High-field physics experiments e.g., attoscience, often require amplified few cycle laser pulses at the millijoule energy level [1]. The outcome of these experiments can drastically be altered by a change in the field amplitude and also by drifts or fluctuations of the carrier envelope phase (CEP) [1,2]. As a consequence, on top of the CEP stabilization scheme (passive or active), parallel single-shot CEP measurement and pulse tagging might become necessary.

One of the most widespread CEP drift measurement method is based on f-to-2f self-referential interferometry [3], where the CEP slip is measured by a heterodyne detection scheme. The single-shot version of a f-to-2f interferometer extracts the phase information by optical spectroscopic method [4,5] i.e. using angular dispersion to map the spectrum onto a spatial dimension. The detection of the spatially dispersed signal usually relies on a detector array, e.g., a charge-coupled device (CCD). The measurement rate of such device is limited by the delay between measurements, which is usually on the hundred microseconds scale. Single–shot CEP drift measurement and pulse tagging above 10 kHz is very challenging to achieve with current technology. Even when replacing the detector array with two photomultipliers, which in principle mitigates this limitation, the demonstrated fastest single-shot detection was at 10 kHz [6].
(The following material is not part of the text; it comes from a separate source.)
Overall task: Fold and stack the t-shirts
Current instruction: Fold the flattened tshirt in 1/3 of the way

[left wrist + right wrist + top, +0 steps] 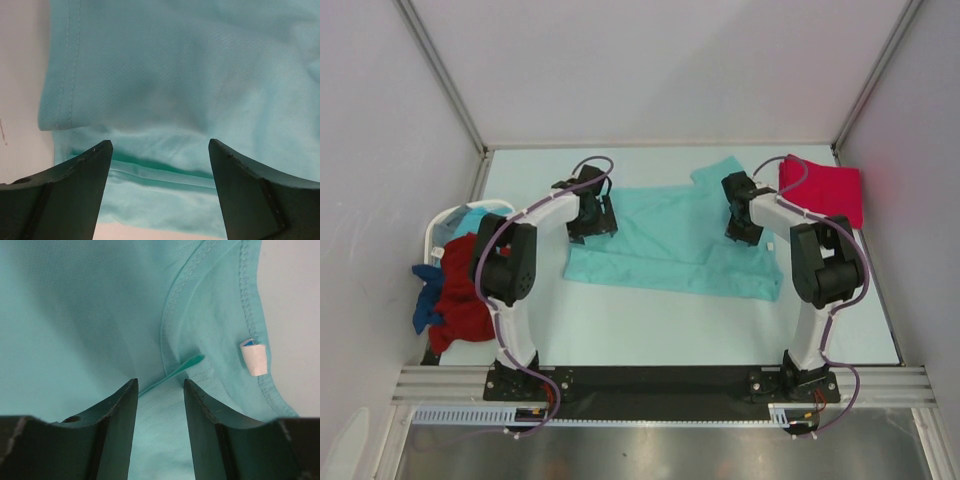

In the last decade, Stereo-ATI, a new CEP detection technique has been developed, which encodes the phase in an electron spectrum of the above-threshold ionization (ATI) of a noble gas [7–9]. This method allows real time single-shot measurements of the CEP at high repetition rate and is independent of pulse energy to phase coupling inherent to f-to-2f type interferometric measurements. This coupling leads to spurious CEP noise measurement for a system which uses supercontinuum generation for spectral broadening [10]. Single-shot real time stereo-ATI CEP measurements on a 100 kHz repetition rate system have recently been demonstrated and it is claimed, based on the measurement time, that theoretical limit of the acquisition rate is 10 MHz [11]. However, this technique requires two time of flights tubes to be connected to the interaction chamber, under vacuum, resulting in a large expansive device. Also few cycle pulses with at least 30 µJ energy are required for CEP retrieval [9], which makes this diagnostic method unsuitable for a significant proportion of current laser systems.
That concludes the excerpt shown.